Bitcoin is currently trading around $66,000, down from recent cycle highs. Schiff said a breakdown below $50,000 now appears increasingly likely and could trigger a deeper correction, similar to past crypto market crashes.
Despite growing institutional adoption and broader mainstream acceptance of digital assets, Schiff reiterated that Bitcoin remains a speculative bubble without intrinsic value. For more than a decade, he has consistently criticized Bitcoin while promoting gold as a more reliable store of value.
Current market data presents a mixed picture for Bitcoin. The Short-Term Holder Spent Output Profit Ratio (SOPR) is below 1, indicating that recent investors are selling Bitcoin at a loss. Schiff pointed to this as a sign of fear-driven selling and short-term capitulation among weaker hands, a pattern that has historically appeared during periods of market stress.
At the same time, Bitcoin’s short-term Sharpe ratio has fallen to deeply negative levels, signaling unusually poor risk-adjusted returns.
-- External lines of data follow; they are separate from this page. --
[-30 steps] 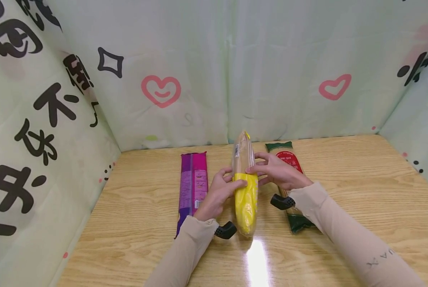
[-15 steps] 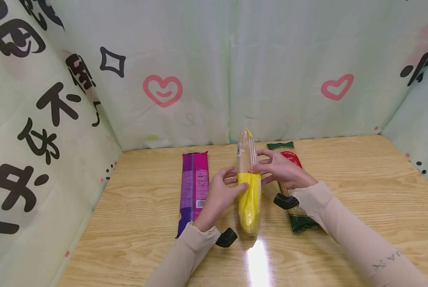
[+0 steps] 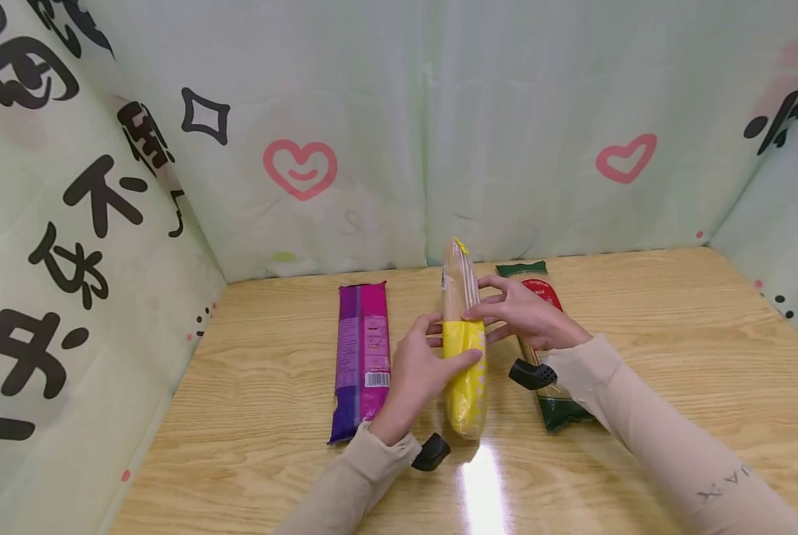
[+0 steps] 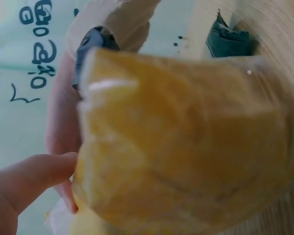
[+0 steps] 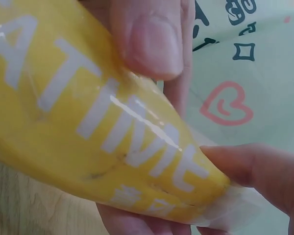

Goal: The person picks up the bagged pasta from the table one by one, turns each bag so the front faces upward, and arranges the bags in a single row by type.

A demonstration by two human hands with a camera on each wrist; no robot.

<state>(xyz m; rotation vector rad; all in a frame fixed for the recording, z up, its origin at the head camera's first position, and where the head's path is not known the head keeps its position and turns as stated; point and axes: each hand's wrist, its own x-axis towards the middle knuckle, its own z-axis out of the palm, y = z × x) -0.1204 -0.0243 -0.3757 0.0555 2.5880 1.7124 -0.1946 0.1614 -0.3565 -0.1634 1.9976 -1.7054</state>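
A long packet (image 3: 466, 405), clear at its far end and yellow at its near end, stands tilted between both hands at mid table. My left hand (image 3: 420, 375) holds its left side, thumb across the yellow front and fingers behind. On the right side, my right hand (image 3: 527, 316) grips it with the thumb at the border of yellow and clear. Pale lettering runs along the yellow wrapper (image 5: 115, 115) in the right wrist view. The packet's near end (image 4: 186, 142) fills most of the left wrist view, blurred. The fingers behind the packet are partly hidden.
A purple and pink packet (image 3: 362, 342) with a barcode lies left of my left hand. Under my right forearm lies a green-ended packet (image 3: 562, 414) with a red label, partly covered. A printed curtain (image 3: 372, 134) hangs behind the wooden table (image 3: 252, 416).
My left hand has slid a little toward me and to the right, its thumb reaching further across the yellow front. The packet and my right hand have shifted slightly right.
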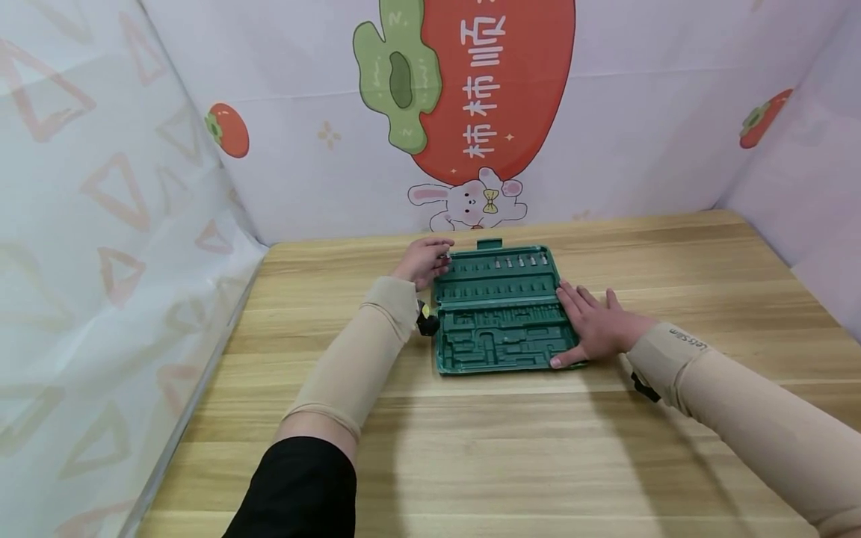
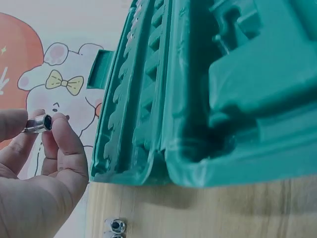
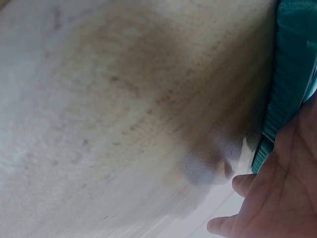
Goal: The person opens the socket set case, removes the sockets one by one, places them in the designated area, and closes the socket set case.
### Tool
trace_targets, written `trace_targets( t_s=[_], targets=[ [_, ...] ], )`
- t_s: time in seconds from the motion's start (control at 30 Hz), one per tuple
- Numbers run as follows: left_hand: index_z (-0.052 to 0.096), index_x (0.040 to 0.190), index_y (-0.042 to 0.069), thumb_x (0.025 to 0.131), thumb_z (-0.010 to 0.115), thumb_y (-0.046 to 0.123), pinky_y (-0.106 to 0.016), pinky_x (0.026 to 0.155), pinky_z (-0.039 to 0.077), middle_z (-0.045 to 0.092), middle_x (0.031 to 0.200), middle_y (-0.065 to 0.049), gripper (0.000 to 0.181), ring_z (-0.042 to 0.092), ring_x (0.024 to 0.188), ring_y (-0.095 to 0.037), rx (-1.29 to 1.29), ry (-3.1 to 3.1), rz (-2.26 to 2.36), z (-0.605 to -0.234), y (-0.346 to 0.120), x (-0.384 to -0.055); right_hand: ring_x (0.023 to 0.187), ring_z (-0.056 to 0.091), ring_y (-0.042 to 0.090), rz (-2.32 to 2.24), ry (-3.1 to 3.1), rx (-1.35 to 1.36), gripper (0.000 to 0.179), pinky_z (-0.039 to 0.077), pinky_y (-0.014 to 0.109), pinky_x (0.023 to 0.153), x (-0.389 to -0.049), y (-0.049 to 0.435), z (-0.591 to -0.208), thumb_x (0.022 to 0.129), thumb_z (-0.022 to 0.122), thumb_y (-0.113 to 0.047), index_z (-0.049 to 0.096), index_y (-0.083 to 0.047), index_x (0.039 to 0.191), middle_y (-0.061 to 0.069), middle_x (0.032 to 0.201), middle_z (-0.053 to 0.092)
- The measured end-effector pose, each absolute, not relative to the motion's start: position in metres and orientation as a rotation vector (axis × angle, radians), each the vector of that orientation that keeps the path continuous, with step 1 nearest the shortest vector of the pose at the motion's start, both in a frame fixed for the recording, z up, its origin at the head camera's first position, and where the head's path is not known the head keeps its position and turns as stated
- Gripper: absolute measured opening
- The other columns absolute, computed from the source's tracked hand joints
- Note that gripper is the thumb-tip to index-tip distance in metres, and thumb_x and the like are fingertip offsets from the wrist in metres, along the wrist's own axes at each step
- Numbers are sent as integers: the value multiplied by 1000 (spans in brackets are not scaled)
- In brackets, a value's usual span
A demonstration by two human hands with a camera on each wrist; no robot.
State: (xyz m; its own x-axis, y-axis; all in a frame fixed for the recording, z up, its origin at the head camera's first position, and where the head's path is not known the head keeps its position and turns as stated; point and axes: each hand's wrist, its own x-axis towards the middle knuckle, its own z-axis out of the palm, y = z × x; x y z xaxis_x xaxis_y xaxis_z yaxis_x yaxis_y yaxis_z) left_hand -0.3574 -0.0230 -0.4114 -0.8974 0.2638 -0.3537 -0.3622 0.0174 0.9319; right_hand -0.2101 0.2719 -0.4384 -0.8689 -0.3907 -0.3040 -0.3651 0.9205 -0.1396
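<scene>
A green plastic socket-set case (image 1: 498, 302) lies unfolded on the table, its molded slots mostly bare. Several small metal sockets (image 1: 521, 261) stand in the right part of its far row. My left hand (image 1: 422, 261) is at the case's far left corner. Between its thumb and fingers it pinches a shiny metal socket (image 2: 38, 124), whose hollow end faces the case in the left wrist view. Along the case's right edge rests my right hand (image 1: 599, 325), fingers extended and thumb at the near corner. In the right wrist view its palm is beside the green side wall (image 3: 292, 64).
Two more metal sockets (image 2: 117, 226) lie on the wooden table (image 1: 484, 448) left of the case. A latch tab (image 1: 489, 243) sticks out from the far edge. Behind the table hangs a printed cloth (image 1: 303, 172), and another cloth (image 1: 121, 299) borders the left side.
</scene>
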Motion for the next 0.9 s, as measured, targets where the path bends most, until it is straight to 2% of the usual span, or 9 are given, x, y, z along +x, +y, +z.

In previous market cycles, similar conditions have often been associated with local bottoms rather than the start of prolonged downturns.
Geopolitical uncertainty and weakening risk sentiment may continue to pressure Bitcoin prices in the near term. However, on-chain indicators suggest that much of the speculative excess has already been cleared. Schiff’s warning highlights the risk of rising volatility, while the available market data points to the possibility of a reset phase rather than a full-scale collapse.